The acylating agent used in the above reaction is preferably an acid anhydride or an acid halide.

The use of acid anhydrides is preferred. It includes straight chain or branched chain aliphatic carboxylic acid anhydrides having 2 to 9 carbon atoms and straight-chain or branched-chain aliphatic carboxylic acid halides with 1 up to 9 carbon atoms. Examples of the acylating agents include formic acid-acetic acid mixture, Acetic anhydride, propionic anhydride, butyric anhydride, isobutyric anhydride, Pentanoic anhydride, pivalic anhydride, hexanoic anhydride, heptanoic anhydride, Octanoic anhydride, formyl chloride, acetyl chloride, propionyl chloride, butyryl chloride, Isobutyryl chloride, pentanoyl chloride, pivaloyl chloride, hexanoyl chloride, heptanoyl chloride and octanoyl chloride.

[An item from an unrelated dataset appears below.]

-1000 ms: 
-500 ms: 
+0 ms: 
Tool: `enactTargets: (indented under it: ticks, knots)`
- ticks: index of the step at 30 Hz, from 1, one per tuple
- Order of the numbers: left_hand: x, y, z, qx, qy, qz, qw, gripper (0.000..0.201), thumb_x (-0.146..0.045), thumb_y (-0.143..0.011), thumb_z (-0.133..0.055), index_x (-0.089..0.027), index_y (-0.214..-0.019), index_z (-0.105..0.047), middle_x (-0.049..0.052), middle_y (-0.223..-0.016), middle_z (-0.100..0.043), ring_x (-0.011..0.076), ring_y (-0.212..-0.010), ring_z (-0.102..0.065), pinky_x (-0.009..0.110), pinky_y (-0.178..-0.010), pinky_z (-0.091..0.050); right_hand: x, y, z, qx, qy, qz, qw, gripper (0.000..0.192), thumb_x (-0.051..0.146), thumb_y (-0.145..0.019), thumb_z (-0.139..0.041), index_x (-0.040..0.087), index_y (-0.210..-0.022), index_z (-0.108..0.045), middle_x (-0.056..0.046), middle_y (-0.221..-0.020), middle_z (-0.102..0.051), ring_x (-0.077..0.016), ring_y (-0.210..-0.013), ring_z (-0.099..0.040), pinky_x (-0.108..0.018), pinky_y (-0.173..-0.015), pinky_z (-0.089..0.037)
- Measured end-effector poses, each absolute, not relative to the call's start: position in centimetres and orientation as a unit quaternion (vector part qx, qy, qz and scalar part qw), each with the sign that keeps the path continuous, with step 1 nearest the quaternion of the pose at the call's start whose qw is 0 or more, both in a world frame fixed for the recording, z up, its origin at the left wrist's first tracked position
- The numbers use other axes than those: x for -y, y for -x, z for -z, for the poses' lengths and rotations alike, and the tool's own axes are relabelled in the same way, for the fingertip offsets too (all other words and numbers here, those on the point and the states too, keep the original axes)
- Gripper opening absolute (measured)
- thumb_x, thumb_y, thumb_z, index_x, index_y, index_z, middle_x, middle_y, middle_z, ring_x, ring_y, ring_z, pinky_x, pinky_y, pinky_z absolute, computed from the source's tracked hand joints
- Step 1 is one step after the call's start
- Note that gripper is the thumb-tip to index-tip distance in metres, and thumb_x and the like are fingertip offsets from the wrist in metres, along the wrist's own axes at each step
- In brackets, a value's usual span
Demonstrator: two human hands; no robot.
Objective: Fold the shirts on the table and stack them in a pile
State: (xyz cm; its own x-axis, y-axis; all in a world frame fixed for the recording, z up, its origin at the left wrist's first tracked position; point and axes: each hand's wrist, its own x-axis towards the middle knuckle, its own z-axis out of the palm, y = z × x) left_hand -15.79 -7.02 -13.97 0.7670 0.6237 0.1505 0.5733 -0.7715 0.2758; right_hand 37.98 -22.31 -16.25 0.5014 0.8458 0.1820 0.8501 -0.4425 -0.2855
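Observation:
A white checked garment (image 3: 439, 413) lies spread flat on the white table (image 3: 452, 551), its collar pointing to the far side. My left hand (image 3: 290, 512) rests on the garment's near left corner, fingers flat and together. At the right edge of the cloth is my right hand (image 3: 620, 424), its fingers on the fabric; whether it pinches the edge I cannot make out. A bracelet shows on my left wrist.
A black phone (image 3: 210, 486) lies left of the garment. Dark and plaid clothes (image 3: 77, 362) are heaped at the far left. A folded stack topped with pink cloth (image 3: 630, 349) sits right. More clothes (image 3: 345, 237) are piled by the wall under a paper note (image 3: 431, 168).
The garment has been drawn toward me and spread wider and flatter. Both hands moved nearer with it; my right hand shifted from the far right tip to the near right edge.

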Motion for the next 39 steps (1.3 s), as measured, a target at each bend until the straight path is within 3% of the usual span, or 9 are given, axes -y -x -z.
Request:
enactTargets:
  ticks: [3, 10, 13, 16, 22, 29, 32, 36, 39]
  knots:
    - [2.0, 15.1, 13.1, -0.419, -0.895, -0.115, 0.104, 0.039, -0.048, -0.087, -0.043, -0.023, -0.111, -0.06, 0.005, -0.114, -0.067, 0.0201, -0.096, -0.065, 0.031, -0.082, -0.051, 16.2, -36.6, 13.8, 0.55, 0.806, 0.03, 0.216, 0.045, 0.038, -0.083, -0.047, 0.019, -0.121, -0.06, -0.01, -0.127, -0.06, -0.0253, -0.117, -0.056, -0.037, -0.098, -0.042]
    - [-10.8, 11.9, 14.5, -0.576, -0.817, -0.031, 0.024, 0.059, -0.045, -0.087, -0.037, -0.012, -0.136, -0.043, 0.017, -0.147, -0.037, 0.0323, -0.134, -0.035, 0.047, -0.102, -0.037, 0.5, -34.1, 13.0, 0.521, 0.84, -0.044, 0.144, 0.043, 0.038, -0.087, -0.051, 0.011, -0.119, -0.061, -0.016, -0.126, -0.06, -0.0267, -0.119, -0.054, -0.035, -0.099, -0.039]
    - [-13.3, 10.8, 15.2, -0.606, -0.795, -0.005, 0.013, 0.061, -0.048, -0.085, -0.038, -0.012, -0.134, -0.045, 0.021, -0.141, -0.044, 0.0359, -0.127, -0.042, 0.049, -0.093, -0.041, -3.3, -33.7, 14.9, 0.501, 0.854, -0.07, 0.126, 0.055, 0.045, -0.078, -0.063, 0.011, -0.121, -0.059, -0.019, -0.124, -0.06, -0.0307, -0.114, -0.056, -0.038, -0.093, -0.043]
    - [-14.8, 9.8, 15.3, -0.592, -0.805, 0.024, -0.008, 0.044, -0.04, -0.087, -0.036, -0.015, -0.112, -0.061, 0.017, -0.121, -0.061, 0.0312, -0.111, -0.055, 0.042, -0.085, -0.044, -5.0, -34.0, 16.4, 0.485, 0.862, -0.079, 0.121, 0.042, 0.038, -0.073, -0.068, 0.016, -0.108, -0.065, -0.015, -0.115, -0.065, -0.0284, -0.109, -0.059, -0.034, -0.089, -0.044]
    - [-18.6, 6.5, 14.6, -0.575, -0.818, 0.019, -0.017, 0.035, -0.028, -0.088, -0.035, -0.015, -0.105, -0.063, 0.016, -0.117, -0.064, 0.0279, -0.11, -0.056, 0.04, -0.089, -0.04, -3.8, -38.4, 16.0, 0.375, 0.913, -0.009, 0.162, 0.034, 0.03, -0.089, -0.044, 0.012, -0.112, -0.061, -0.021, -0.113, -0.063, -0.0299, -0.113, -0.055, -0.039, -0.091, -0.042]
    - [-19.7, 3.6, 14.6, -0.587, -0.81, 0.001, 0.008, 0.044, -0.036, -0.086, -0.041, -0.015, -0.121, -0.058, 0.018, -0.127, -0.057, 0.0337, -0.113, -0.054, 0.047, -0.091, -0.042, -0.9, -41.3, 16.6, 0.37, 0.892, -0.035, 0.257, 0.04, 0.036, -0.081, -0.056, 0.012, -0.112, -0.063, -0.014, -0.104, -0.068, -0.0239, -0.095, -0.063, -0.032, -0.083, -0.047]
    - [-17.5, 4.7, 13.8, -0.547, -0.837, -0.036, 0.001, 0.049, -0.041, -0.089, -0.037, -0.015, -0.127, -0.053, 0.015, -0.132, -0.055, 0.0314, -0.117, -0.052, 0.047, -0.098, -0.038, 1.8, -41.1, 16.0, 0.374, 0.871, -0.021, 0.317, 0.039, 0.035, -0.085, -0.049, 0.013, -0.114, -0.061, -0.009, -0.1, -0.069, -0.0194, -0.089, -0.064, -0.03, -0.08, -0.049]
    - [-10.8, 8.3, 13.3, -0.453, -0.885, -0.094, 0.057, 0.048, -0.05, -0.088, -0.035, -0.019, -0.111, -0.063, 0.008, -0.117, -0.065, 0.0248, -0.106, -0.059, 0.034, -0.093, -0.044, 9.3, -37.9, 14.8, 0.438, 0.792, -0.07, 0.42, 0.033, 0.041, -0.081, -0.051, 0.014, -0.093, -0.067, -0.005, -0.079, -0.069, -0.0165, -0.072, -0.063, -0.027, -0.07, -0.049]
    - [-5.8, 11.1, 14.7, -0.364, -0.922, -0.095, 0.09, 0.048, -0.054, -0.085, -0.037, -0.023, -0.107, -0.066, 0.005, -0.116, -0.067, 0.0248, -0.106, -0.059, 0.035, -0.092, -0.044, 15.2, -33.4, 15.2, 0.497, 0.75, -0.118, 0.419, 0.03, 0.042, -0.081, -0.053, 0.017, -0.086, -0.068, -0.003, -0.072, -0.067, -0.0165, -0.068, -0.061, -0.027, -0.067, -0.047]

The compound of the formula Ia can be converted into a compound of the formula Ib converted using a salt exchange reaction or a salt elimination reaction will. This reaction can be easily carried out, for example, by using a neutralization method or an ion exchange resin method. In the neutralization method the compound of formula Ia with an aqueous solution of a metal halide, Metal hydroxide or metal carbonate, etc. are reacted to convert them into a metal salt. In addition, the compound of the formula Ia can be converted into a MirA derivative of the free acid type, in which two radicals M 'in the formula I are hydrogen atoms, taking into account the salt elimination reaction using an ion exchange resin served by the hydrogen type. Can also be used in the salt exchange reaction an ion exchange resin of the sodium type salts can be prepared, wherein M in of formula I is sodium.

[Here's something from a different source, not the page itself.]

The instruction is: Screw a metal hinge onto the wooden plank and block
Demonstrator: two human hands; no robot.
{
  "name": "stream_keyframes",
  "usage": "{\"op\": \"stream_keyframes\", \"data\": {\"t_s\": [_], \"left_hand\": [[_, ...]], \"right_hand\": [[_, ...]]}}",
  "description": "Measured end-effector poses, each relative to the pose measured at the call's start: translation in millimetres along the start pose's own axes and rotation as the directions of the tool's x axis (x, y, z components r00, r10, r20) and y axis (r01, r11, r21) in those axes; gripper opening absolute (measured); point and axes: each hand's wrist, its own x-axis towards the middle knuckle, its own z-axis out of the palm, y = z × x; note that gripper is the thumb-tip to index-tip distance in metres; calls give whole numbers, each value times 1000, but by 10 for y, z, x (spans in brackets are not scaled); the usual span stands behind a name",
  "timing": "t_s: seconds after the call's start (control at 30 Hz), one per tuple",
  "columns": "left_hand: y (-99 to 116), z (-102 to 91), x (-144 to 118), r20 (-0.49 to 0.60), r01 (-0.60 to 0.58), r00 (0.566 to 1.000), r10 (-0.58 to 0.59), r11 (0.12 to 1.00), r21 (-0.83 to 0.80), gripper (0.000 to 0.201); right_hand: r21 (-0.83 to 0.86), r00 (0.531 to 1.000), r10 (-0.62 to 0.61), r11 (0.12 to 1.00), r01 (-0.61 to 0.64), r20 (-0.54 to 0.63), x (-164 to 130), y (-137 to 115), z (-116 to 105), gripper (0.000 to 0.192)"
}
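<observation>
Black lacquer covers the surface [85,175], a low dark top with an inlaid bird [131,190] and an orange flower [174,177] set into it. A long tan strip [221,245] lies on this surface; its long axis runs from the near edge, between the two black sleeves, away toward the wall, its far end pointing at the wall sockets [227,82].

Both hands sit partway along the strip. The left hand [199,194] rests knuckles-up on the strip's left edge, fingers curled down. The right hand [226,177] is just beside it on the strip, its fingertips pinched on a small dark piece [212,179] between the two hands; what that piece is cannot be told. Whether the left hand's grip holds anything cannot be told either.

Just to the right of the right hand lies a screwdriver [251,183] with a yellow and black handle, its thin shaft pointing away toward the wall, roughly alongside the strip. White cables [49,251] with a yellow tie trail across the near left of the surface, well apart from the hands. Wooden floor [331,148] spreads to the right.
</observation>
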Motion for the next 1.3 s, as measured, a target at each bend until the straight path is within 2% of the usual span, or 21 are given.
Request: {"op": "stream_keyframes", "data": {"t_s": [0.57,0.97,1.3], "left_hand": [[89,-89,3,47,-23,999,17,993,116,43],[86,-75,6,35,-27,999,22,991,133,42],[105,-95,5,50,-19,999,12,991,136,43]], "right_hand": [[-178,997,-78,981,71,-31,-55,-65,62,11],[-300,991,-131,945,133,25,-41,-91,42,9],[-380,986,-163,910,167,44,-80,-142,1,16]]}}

The above salt exchange reaction or salt elimination reaction can by dissolving the compound of formula Ia in, for example, water or a 50% by volume aqueous solution of ethanol, passing the solution through a with a Ion exchange resin filled column and subsequent elution of the adsorbed Materials carried out with an eluting solvent using water will. Preferably the adsorption-elution operation is carried out at room temperature or below performed. The eluting operation is preferably carried out at a low one Temperature of about 5 + 500 carried out.

For the salt exchange or the salt elimination reaction, different Ion exchange resins of H-type and alkali metal or alkaline earth metal type are used will. For example, weakly acidic ion exchange resins such as Amberlite IRC-50, CG-50, IRP-64 and IRP-88 (Rohm + Haas Co.) and Duolite US-101, ES-62 and ES-63 (Diamond Alkali Co.).

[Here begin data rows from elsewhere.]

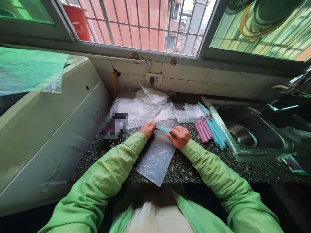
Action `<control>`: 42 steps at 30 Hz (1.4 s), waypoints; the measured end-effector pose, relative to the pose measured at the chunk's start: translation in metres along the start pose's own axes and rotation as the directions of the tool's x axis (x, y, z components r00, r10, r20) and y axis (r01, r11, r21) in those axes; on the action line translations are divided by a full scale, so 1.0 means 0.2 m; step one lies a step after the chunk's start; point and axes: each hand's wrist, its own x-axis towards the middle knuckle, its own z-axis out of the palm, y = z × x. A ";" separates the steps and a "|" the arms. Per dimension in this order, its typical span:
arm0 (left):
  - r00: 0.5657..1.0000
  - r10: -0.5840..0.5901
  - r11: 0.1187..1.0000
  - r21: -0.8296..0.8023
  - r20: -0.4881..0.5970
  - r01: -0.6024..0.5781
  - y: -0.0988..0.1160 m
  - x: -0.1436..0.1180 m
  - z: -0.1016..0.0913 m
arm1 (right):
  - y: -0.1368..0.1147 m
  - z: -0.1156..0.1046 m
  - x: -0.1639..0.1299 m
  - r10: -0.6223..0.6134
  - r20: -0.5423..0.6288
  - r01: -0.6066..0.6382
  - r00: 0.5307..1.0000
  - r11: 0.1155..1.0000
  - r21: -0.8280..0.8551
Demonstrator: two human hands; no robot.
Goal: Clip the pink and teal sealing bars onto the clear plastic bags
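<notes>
The left hand [147, 129] and right hand [179, 136] each pinched one end of a stiff, light blue clip [163, 129] across the top edge of a limp, slippery plastic bag [156, 158] lying flat on the surface [194, 168] below the fingers.

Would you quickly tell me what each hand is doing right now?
Left hand: closed on one end of the blue clip.
Right hand: closed on the clip's other end, over the clear plastic bag.
</notes>
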 end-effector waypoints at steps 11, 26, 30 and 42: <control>0.999 -0.050 0.993 -0.110 -0.003 0.049 0.01 0.00 0.01 | 0.01 0.00 0.01 -0.025 -0.054 0.024 0.998 1.000 -0.018; 0.995 -0.101 0.980 -0.172 0.014 0.102 0.00 0.02 0.01 | 0.05 -0.01 0.03 0.024 -0.269 -0.011 0.963 0.999 0.050; 0.997 -0.053 0.992 -0.110 0.051 0.058 -0.02 0.03 0.01 | 0.05 -0.01 0.03 0.052 -0.314 -0.019 0.948 0.994 0.106; 0.996 -0.086 0.973 -0.215 0.011 0.086 -0.04 0.03 0.01 | 0.07 0.00 0.02 0.145 -0.333 -0.046 0.932 0.956 0.289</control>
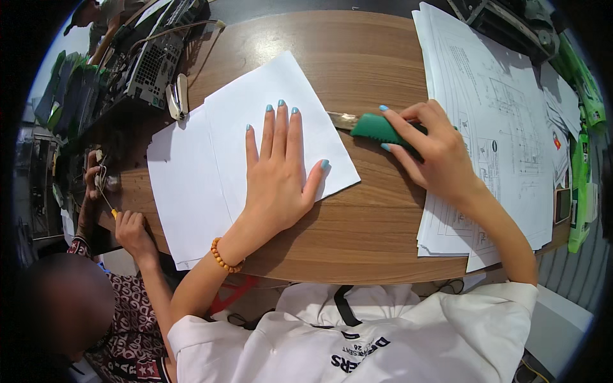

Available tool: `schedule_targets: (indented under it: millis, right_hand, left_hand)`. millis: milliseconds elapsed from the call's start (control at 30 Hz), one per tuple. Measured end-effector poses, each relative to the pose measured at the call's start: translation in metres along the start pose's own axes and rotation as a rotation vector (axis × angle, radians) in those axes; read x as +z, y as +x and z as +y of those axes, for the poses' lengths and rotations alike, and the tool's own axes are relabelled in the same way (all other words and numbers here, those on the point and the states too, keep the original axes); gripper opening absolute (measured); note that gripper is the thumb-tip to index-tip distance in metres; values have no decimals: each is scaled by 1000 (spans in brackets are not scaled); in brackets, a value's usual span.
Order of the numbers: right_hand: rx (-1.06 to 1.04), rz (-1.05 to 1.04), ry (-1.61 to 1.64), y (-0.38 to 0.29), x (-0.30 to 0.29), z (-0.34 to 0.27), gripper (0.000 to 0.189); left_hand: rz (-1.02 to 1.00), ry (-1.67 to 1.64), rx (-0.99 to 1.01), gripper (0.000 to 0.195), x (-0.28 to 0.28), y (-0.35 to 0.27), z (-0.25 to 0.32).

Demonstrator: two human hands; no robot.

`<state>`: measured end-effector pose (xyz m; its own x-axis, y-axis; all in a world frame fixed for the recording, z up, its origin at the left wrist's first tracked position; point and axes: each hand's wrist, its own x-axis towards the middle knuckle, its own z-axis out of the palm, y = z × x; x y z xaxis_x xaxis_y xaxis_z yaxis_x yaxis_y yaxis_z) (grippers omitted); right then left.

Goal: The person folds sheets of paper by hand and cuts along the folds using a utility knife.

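My left hand (278,177) lies flat on a folded sheet of white paper (311,129), its fingers spread. That sheet lies partly over more white paper (184,186) to its left. To the right, my right hand (438,148) grips the green handle of a knife (380,131). The knife's metal blade (342,119) points left and meets the right edge of the folded sheet. The blade's tip is hidden at the paper, so I cannot tell whether it lies under the sheet or inside the fold.
A stack of printed sheets with diagrams (488,95) covers the wooden table's right side. A stapler (178,98) and a metal computer case (153,67) stand at the upper left. At left, another person's hand (136,234) holds a yellow-handled tool (114,213). A phone (561,205) lies far right.
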<state>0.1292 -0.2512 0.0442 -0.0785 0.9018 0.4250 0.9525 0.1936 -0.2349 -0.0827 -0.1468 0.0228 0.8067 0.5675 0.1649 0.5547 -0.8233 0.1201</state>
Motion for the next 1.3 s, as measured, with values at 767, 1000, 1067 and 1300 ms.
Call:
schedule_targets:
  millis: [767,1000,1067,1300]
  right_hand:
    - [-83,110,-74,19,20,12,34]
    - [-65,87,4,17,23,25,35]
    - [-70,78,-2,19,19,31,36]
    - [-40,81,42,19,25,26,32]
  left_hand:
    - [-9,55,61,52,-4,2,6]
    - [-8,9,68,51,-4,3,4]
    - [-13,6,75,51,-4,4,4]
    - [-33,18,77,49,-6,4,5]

Examples of the compounds of the formula I, by the inventive Methods that can be obtained are listed below.

1. O2 ', O3 "-Diformyl-adenosine-5'-phosphate 2. N6, O2', O3'-triformyl-adenosine-5'-phosphate 3. O2 ', O3'-diacetyl-adenosine-5'-phosphate 4. N6.02, 0 -triacetyl-adenosine-5'-phosphate 5. O2 ', O3'-dipropionyl-adenosine-5'-phosphate 6. N6, O2', O3'-tripropionyl-adenosine-5'-phosphate 7. O2 ', O3'-dibutyryl-adenosine-5'-phosphate 8. N6, O2', O3'-tributyryl-adenosine-5'-phosphate 9. O2 ', O3'-diisobutyryl-adenosine-5'-phosphate 10. N6, O2', O3'-triisobutyryl-adenosine-5'-phosphate 11. O2 ', O3'-dipivaloyl-adenosine-5'-phosphate 12. N6, O2', O3'-tripivaloyl-adenosine-5'-phosphate 13. O2 ', O3'-dipentanyol-adenosine-5'-phosphate 14. N6, O2', O3'-tripentanoyl-adenosine-5'-phosphate 15. O2 ', O3'-dihexanoyl-adenosine-5'-phosphate 16. N6, O2 ', O3'-Trihexanoyl-adenosine-5'-phosphate 17. O2 ', O3'-Diheptanoyl-adenosine-5'-phosphate 18. N6, O2', O3'-Triheptanoyl-adenosine-5'-phosphate 19. O2 ', O3'-dioctanoyl-adenosine-5'-phosphate 20. N6, O2', O3'-trioctanoyl-adenosine-5'-phosphate 21. O2 ', O3'-Dinonanoyl-adenosine-5'-phosphate 22. N6, O2', O3'-trinonanoyl-adenosine-5'-phosphate 23. Sodium, calcium, magnesium, aluminum, guanidine and triethylamine salts of compounds 1 to 22.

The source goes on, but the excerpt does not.